O Ministério da Saúde enfatiza a importância de conversar com alguém de confiança e não hesitar em pedir ajuda. Há diversos serviços de saúde disponíveis para oferecer suporte.
Serviços de saúde que podem ser procurados para atendimento:
* Centros de Atenção Psicossocial (Caps): Oferecem atendimento multidisciplinar e acompanhamento para pessoas com transtornos mentais.
* Unidades Básicas de Saúde: Incluem Saúde da Família, Postos e Centros de Saúde, sendo portas de entrada para o sistema.
* Urgência e Emergência: UPA 24H, SAMU 192 e Prontos-Socorros estão disponíveis para casos de crise.
* Hospitais: Oferecem internação e tratamento especializado quando necessário.
* Centro de Valorização da Vida (CVV): Realiza apoio emocional e prevenção do suicídio. O atendimento é voluntário, gratuito e sigiloso, disponível 24 horas por dia pelo telefone 188, e-mail, chat e voip.

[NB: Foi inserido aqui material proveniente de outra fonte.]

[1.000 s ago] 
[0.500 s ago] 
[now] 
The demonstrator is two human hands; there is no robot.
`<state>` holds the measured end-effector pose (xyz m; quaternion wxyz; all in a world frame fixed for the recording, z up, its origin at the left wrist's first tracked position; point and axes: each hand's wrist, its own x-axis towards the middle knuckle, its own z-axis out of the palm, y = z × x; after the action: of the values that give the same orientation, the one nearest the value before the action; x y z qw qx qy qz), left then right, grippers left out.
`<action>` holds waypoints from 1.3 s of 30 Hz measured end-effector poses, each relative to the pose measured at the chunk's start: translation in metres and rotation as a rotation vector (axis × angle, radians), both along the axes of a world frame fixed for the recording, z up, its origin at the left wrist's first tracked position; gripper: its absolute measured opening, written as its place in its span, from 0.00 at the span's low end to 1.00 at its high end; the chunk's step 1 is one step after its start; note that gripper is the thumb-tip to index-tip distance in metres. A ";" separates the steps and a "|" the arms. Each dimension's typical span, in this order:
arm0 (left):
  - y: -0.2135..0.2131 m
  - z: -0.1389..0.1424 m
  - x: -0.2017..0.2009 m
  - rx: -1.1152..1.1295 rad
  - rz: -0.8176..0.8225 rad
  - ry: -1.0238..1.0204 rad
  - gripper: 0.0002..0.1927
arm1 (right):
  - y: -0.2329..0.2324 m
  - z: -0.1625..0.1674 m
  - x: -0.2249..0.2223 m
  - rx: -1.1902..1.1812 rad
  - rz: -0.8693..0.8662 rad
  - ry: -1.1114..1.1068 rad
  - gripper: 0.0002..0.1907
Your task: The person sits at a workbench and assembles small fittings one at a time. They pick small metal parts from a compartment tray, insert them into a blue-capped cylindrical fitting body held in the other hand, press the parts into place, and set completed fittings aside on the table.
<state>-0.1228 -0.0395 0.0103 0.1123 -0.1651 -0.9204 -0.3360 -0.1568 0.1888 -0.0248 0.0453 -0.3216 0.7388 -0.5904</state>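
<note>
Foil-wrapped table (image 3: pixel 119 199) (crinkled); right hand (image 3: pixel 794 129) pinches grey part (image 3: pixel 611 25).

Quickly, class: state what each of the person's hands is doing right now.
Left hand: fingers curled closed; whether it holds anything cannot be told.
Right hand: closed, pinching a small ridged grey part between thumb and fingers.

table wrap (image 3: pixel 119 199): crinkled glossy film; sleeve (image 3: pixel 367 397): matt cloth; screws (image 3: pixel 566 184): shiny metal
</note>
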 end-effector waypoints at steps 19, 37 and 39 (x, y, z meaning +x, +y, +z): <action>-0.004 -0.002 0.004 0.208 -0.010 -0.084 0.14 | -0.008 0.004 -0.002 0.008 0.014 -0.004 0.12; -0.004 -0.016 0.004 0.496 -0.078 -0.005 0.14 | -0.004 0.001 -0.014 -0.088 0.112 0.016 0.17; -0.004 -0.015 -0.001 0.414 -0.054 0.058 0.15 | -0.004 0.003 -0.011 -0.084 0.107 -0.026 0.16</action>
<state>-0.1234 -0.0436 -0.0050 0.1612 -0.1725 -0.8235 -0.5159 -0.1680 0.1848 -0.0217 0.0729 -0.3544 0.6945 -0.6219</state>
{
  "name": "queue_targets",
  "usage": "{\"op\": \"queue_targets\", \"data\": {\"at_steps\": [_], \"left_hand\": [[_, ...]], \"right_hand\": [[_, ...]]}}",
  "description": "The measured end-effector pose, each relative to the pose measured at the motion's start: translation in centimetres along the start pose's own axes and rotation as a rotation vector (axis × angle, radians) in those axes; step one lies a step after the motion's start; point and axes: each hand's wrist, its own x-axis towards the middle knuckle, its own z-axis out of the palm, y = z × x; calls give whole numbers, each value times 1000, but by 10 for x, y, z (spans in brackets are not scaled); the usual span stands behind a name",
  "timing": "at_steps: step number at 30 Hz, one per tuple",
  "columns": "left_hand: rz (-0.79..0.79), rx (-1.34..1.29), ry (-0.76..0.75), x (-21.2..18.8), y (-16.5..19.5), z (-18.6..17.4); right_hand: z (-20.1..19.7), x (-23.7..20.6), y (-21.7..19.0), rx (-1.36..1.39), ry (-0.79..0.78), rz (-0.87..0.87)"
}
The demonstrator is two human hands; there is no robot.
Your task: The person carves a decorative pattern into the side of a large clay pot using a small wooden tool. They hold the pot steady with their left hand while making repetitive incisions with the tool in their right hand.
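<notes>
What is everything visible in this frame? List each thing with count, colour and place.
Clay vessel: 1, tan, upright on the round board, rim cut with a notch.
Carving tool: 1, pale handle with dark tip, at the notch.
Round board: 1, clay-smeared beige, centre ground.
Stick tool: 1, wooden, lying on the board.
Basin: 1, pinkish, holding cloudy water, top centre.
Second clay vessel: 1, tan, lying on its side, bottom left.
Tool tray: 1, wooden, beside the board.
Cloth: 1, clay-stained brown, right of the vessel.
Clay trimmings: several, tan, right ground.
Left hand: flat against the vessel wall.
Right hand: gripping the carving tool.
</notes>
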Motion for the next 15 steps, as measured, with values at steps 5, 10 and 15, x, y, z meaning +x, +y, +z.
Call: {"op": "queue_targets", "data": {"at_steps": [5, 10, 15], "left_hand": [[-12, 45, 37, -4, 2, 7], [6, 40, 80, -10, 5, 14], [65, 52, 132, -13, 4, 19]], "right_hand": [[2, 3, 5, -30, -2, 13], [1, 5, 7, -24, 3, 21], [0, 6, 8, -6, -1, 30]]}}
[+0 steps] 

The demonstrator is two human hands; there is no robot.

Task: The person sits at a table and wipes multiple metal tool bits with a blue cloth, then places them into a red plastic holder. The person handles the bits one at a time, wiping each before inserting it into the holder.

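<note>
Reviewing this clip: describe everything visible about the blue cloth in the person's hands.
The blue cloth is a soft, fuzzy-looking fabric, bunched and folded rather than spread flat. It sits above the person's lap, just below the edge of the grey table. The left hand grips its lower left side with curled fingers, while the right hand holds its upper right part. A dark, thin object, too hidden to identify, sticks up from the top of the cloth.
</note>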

A busca por ajuda profissional é um passo fundamental para o cuidado com a saúde mental.
Perguntas Frequentes
Qual a conclusão do inquérito da PF sobre a morte de Sicário?
A Polícia Federal concluiu que Luiz Phillipi Mourão, conhecido como Sicário, atentou contra a própria vida, confirmando suicídio na cela da superintendência em Belo Horizonte.
Quem era Luiz Phillipi Mourão, o Sicário?
Luiz Phillipi Mourão, apelidado de Sicário, era um aliado e ajudante do banqueiro Daniel Vorcaro, dono do Banco Master. Ele era responsável por monitorar e obter informações sigilosas de adversários de Vorcaro.
Qual a relação da morte de Sicário com a Operação Compliance Zero?
Sicário foi preso durante a terceira fase da Operação Compliance Zero, que investiga fraudes no Banco Master, horas antes de sua morte. A operação também levou à prisão de Daniel Vorcaro.